Agriculture is the largest consumer of water in the world through irrigation. Improving water use efficiency in agriculture is an immediate requirement of human society to maintain global food security, preserve the quality and quantity of water resources, and to reduce poverty, migration and conflict between countries. Effective cropland management requires an improved understanding of crop responses to water stress. More specifically, a comprehensive assessment of the spatio-temporal dynamics of crop evapotranspiration (ET) is essential to improve irrigation water use efficiency and to minimize water consumption for agricultural purposes.
For the understandingof drought stress, one of the essential parameters is the Land Surface Temperature (LST). The LST is the radiative skin temperature of the earth's surface, which is calculated using thermal infrared radiation satellites. Observations of LST are obtained from many global remote sensing satellites, including the Copernicus’ Sentinel-3 (SLSTR) mission.
To monitor drought stress, it is necessary to understand the energy fluxes over the earth's surface with surface energy balance (SEB) models, which use LST as one of the main drivers, providing the most important lower boundary condition in SEB models. LST is critical for partitioning ET between evaporation and versus transpiration.

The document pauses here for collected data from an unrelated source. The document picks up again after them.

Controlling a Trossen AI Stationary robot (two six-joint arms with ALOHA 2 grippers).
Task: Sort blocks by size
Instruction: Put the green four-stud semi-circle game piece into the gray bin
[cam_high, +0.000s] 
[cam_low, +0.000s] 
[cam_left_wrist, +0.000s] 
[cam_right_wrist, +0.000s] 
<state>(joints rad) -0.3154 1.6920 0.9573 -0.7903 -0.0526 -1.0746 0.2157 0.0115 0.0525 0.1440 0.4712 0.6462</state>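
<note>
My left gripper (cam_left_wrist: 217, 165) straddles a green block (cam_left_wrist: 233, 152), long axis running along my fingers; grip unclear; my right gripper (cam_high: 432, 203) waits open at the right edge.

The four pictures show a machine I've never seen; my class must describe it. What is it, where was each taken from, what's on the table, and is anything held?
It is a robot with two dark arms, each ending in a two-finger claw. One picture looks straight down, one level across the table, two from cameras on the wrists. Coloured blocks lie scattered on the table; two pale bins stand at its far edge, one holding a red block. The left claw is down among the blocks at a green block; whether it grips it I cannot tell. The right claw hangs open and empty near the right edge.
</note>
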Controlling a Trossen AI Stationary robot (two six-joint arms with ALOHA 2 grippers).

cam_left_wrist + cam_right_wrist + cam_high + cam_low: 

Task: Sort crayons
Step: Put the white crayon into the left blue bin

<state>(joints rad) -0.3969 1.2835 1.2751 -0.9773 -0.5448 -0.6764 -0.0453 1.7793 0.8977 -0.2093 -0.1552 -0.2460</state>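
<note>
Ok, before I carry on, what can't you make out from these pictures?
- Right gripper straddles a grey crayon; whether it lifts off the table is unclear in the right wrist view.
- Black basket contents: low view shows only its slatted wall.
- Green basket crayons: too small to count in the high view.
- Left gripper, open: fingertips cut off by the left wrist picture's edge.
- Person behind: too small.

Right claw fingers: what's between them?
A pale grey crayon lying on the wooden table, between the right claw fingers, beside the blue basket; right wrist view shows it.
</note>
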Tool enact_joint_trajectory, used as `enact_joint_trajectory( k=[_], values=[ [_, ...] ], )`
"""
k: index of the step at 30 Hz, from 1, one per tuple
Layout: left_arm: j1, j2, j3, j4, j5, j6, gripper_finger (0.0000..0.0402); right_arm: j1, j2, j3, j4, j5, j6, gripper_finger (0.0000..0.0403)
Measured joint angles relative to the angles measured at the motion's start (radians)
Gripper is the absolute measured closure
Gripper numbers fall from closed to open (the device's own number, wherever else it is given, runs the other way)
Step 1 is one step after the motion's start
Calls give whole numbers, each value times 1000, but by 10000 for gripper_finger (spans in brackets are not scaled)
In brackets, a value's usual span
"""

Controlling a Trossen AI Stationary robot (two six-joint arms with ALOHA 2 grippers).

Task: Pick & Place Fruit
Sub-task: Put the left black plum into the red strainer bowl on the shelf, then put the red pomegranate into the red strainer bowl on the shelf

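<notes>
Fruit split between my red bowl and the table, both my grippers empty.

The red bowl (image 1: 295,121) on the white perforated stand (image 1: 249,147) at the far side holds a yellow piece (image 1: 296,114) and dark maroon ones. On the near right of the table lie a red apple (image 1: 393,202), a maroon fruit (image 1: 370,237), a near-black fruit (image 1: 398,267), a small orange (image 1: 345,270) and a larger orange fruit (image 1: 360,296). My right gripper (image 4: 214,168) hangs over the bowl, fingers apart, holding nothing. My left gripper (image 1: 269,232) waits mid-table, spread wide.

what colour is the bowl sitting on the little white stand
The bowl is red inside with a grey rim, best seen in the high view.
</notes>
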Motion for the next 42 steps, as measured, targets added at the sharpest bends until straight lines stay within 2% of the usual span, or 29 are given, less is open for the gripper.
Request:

Current research will use satellite based LST and ET as input to a coupled energy-water balance based hydrological model for crop water accounting and estimation of irrigation water requirements. Moreover, the new improved multi-sensor LST climate data records (CDR) produced within the CCI+ LST project will be investigated. This data provides an unprecedented opportunity to confront LST related uncertainties in SEB modeling, and help obtain the strength and uncertainties of SEB models for operational mapping of water stress in arid and semi-arid ecosystems. To date, the estimation of EE, ET, and water-stress (ST) in arid and semi-arid ecosystems has been severely hindered by the lack of long-term, accurate and stable LST CDRs.